A curved line changes direction at every point. This is the old definition, which, in itself, is a plain statement that an infinite variety of direction is contained in a curved line. A straight line has only one direction.

The partial concealment of principal points of interest is a common and profitable expedient in most cases,—less so perhaps in the architectural style than in others. In the natural style it is always admissible to group the trees so as to hide, partially or totally, the buildings from most situations, and to give a really complete view from only a few specially favorable points. If a group is so placed as to afford a partial view of the buildings from one standpoint, a totally different view is seen from a second standpoint. In this way the buildings are seen in an endless variety of forms. If a drive or walk leads up to some object of special interest, it may be always considered a good plan, where possible, to give successive glimpses of the object along the way, reserving a full view for a final triumph at a point from which the whole may be best admired.

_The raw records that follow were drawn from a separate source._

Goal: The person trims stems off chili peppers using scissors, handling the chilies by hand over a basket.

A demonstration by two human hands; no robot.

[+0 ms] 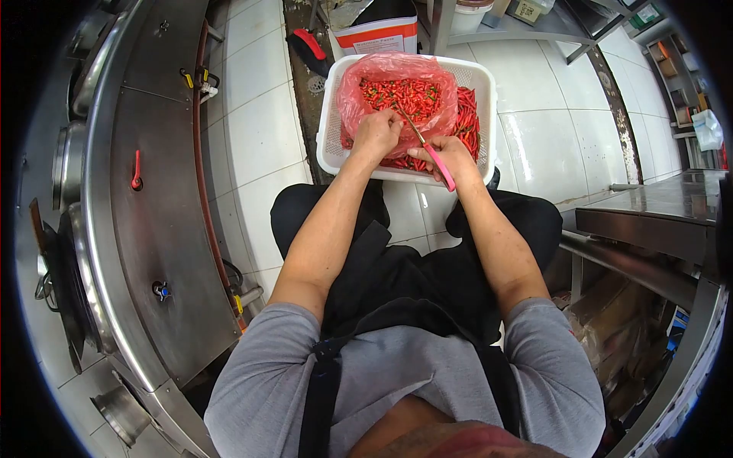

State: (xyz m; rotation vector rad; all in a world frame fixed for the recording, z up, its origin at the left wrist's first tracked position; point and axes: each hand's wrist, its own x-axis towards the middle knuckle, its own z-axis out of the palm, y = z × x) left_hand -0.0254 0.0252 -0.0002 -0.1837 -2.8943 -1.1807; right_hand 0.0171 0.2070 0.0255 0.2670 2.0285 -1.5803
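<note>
A white plastic basket (330, 145) on the floor holds many whole red chillies (466, 126). Inside it, a pink translucent plastic bag (353, 95) lies open, full of small cut red pieces (416, 93) with bits of green. My left hand (379, 131) is over the bag's near edge, its fingers pinched together by the scissor tips; what they hold is too small to make out clearly. My right hand (450, 159) grips the pink-handled scissors (437, 162), whose blades point up and left over the bag.
A steel counter (164, 198) with valves runs along the left. Behind the basket are a red and black object (308, 47) and an orange-and-white sack (378, 37). A steel shelf (527, 32) stands at the back, a steel table (649, 221) at the right.
</note>
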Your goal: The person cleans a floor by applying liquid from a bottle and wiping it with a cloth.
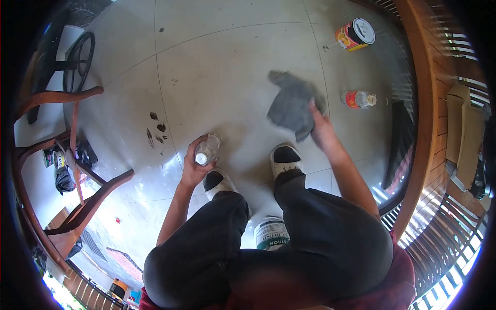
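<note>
My left hand (196, 166) is wrapped round a small clear bottle (208, 148) with a white cap, held above the floor near my left shoe. In my right hand (322, 129) hangs a grey cloth (293, 105), blurred by motion, over the tiles in front of my right shoe. The fingers pinch the cloth at its right edge. A clear plastic bottle (358, 99) with a red label lies on the floor to the right of the cloth. Farther off stands a paint can (354, 35) with a yellow, red and black label and a pale lid.
Dark stains (157, 129) mark the tiled floor (227, 67) left of centre. Wooden chair legs (98, 201) stand on the left, with small cans behind them. A slatted wooden bench (427, 103) runs along the right. Between my legs is a labelled tub (272, 233).
</note>
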Demonstrator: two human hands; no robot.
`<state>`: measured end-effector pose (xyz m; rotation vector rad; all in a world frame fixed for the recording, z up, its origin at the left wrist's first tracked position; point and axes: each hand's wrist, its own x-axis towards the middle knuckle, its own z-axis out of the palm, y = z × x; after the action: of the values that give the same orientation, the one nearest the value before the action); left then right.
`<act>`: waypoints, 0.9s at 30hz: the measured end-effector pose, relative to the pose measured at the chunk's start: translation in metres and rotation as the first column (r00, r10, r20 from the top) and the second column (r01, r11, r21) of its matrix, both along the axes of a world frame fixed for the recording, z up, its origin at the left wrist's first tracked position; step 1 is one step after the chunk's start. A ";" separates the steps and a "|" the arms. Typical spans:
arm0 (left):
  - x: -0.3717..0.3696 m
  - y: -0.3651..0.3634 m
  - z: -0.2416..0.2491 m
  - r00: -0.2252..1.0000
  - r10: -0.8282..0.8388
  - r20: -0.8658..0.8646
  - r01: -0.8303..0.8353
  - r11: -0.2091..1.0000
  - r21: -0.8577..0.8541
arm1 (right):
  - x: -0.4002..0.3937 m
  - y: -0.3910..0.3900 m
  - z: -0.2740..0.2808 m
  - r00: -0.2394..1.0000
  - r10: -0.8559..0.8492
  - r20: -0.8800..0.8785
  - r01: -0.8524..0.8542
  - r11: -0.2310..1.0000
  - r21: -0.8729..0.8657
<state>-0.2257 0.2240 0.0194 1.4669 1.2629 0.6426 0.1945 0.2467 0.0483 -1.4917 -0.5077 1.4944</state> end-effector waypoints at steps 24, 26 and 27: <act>-0.008 -0.005 -0.005 0.994 -0.102 -0.045 0.105 0.991 0.087 | -0.020 0.090 -0.071 -0.396 0.505 0.767 -0.744 0.313 -0.590; -0.009 -0.004 -0.005 0.992 -0.109 -0.056 0.114 0.989 0.089 | -0.001 0.111 -0.073 -0.369 0.510 0.777 -0.654 0.451 -0.607; -0.009 -0.003 -0.005 0.993 -0.106 -0.050 0.110 0.991 0.077 | 0.014 0.122 -0.073 -0.337 0.515 0.788 -0.594 0.533 -0.602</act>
<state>-0.2343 0.2214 0.0148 1.6124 1.1954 0.5956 0.2087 0.3683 -0.0244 -2.2102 -2.5584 0.5804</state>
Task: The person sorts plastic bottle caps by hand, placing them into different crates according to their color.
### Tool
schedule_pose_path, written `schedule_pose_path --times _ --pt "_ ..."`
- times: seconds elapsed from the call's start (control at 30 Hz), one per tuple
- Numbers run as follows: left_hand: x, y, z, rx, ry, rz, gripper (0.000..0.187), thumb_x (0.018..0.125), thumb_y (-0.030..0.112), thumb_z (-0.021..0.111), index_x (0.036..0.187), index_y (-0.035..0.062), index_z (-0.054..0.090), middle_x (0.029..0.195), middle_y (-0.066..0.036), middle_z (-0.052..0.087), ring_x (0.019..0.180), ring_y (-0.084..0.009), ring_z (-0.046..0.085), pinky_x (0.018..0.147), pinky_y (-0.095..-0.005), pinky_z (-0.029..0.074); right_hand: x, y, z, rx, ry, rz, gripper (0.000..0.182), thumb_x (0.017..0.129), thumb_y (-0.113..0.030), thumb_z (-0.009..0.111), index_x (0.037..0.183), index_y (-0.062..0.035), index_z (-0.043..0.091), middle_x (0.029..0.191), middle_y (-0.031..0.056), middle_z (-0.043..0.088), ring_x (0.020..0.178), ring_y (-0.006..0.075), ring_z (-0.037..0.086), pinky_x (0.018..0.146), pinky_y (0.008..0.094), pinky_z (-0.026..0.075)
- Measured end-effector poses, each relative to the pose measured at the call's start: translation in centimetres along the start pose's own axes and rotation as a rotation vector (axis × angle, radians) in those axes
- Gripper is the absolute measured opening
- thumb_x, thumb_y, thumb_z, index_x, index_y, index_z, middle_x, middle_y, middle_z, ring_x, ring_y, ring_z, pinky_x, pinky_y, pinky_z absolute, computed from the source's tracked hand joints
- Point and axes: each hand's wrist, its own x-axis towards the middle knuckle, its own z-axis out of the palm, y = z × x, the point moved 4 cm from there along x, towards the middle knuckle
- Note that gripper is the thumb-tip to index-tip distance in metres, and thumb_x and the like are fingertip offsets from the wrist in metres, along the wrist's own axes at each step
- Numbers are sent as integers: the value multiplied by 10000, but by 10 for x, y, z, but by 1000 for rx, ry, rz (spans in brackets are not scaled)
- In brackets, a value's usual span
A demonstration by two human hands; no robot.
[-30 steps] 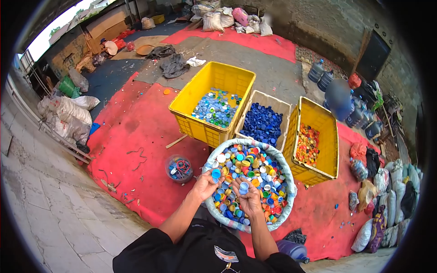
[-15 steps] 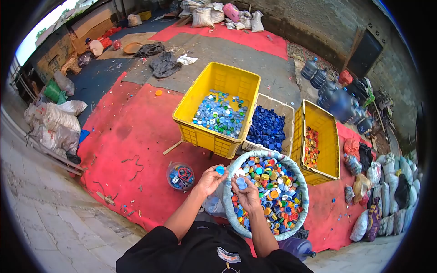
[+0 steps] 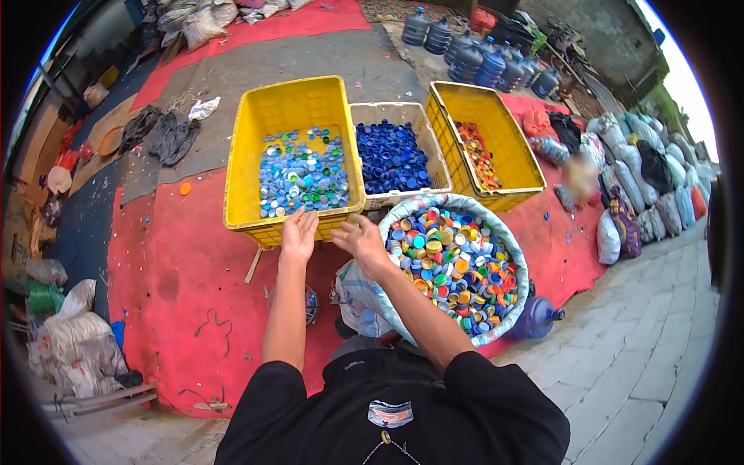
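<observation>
My left hand (image 3: 298, 237) is at the near rim of the large yellow crate (image 3: 239, 174), fingers stretched out and nothing visible in it. Inside that crate lie light blue, clear and green bottle caps (image 3: 304, 174). Just to the right, my right hand (image 3: 363, 245) hovers in front of the crate's corner, fingers loosely spread, slightly blurred, with no cap showing. Close beside its wrist stands a round sack with a rolled fabric rim (image 3: 521, 260), full of mixed-colour caps (image 3: 457, 267).
A whitish crate (image 3: 440, 174) of dark blue caps (image 3: 390, 157) and a second yellow crate (image 3: 515, 159) with red and orange caps (image 3: 478, 155) stand to the right. A small tub (image 3: 311, 304) is partly behind my left forearm. A water jug (image 3: 535, 318) lies right of the sack.
Both hands have moved from beside the sack to the large yellow crate's near rim. The blue cap in my left hand and light blue caps in my right no longer show there. The view has shifted.
</observation>
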Motion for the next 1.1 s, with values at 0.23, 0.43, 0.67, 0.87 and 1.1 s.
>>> schedule_pose_path --times 0.23,0.43,0.67,0.87,1.1 --pt "-84 -85 -21 546 5 127 244 866 91 661 1083 37 563 939 -41 610 794 -113 584 737 -263 512 -112 62 -76 -365 -36 52 444 874 36 471 1315 61 429 1204 218 592 986 228 641 816 312 534" --pt "-132 -149 -3 1002 -133 282 245 862 129 682 1056 18 581 881 -28 622 764 -82 550 704 -240 454 -170 24 -128 -868 106 -225 336 877 10 540 1212 -8 565 979 110 702 768 150 664 668 290 522" --pt "-168 -190 25 1279 -150 411 239 855 113 668 1044 -16 598 869 -33 612 739 -82 528 686 -249 461 -192 -41 -239 -1411 387 -634 330 760 30 568 1088 21 605 884 158 636 821 328 572 753 433 464" --pt "-175 -225 37 1302 -181 390 222 864 94 655 1050 -13 598 869 -30 608 740 -76 527 690 -235 452 -181 -65 -275 -1583 357 -629 401 760 30 582 1159 -7 588 932 114 650 909 284 564 771 401 424" --pt "-184 -243 25 1251 -160 418 205 864 98 665 1026 -13 607 856 -38 625 695 -79 542 632 -234 469 -159 -56 -282 -1816 169 -604 522 716 18 609 1230 -47 540 1027 85 636 1026 262 549 816 410 395"
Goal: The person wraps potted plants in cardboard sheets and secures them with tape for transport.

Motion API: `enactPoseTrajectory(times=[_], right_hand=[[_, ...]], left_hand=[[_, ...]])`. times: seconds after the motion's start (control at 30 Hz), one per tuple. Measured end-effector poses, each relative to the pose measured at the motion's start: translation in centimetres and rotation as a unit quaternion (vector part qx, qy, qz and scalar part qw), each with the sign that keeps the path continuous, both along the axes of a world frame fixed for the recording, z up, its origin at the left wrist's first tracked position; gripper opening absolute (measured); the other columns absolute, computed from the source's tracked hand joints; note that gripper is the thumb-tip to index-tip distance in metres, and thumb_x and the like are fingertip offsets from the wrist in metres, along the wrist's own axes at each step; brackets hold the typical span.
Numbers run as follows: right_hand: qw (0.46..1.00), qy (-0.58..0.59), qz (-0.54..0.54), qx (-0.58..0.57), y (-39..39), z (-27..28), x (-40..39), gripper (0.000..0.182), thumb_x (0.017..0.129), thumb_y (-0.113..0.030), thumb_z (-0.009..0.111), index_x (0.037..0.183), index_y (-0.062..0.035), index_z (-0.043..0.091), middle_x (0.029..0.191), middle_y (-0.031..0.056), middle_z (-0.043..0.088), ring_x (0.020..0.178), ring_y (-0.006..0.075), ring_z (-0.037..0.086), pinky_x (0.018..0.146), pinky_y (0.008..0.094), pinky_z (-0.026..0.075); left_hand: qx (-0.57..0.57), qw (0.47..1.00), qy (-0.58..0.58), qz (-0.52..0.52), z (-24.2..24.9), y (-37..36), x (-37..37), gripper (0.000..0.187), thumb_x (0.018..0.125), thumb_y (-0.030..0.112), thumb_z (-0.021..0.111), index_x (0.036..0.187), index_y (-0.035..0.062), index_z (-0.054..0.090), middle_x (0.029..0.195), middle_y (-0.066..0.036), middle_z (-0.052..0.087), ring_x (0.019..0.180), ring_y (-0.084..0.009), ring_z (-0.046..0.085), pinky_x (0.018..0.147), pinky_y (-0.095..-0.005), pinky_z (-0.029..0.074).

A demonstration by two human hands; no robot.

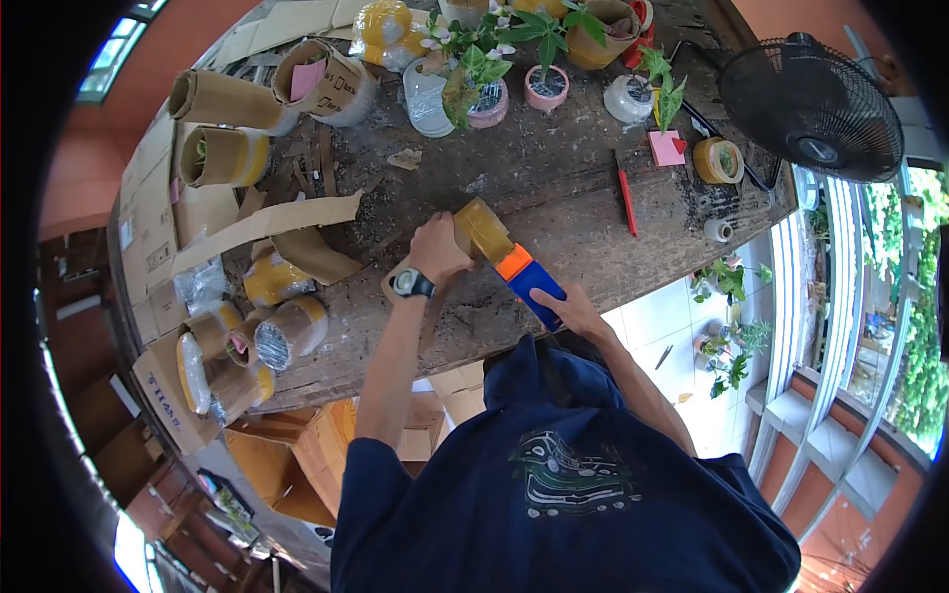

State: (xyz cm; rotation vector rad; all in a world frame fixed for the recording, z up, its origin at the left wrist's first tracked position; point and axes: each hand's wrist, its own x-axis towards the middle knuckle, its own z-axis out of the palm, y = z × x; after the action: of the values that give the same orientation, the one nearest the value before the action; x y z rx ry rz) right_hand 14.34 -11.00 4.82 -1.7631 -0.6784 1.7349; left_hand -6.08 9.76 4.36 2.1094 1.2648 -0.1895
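In the head view, my right hand [575, 310] grips the blue handle of a tape dispenser [534, 287] with an orange front part. A roll of brown packing tape [482, 229] sits at the dispenser's far end, over the table. My left hand [441, 251], a watch on its wrist, is closed right beside the roll's left side. What its fingers hold, if anything, is hidden. A tan cardboard piece [393, 281] shows under the left wrist.
Cardboard-wrapped pots [225, 156] and cut cardboard strips [267, 232] crowd the left of the wooden table [573, 222]. Small potted plants [547, 87] line the back. To the right are a red cutter [627, 201], pink notes [667, 148] and a black fan [811, 109].
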Motion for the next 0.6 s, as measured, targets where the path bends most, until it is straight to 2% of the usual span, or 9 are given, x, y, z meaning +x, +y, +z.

It is not an uncommon thing at public institutions, where several buildings are needed, to find them all of the same general design and placed in a row, all fronting the same way. I have in mind, as having come within my own observation, two instances of this. One is a large reform school; the other a great state university. In either case there was room, and to spare, for a difference of design and location. There may be circumstances which make the uniform plan and arrangement the best, but certain monotony is the result.

Deep vistas in any landscape planting are desirable for many reasons. They give depth to the scene. Our gardening is usually on too small a scale to satisfy fully the hungry eye. One's look will wander away and beyond the fence which limits the little garden, and seek to lose itself at the farthest reach of the eyesight's power. Thus it but satisfies a natural desire if the openings in the garden plantings are so placed as to permit the eye full enjoyment of any good extraneous view. And even within the grounds a long perspective furnishes a variety of views, since in it some objects are seen at a distance, some in middle-ground and some in the foreground.

The sky line should never be monotonous. In speaking of picturesque effects we have already suggested that the sky line should not always be much broken. The charm of the purely natural style, especially in certain situations, lies in its utter quietness and peacefulness. A horizon full of Lombardy poplar exclamation points is not in unity with such ideas. But the sky line may be diversified more gently. It may be carried high on one side by a mass of heavy woods; it may sink low on another side, to the surface of a lake; and in one or two places it may perhaps be accentuated with the spire-like poplars. This is a matter in which good taste must be exercised; for while very few observers will analyze a scene and itemize the excellencies and defects of the sky line, the most unsympathetic mind may be keenly, though perhaps unconsciously, alive to both.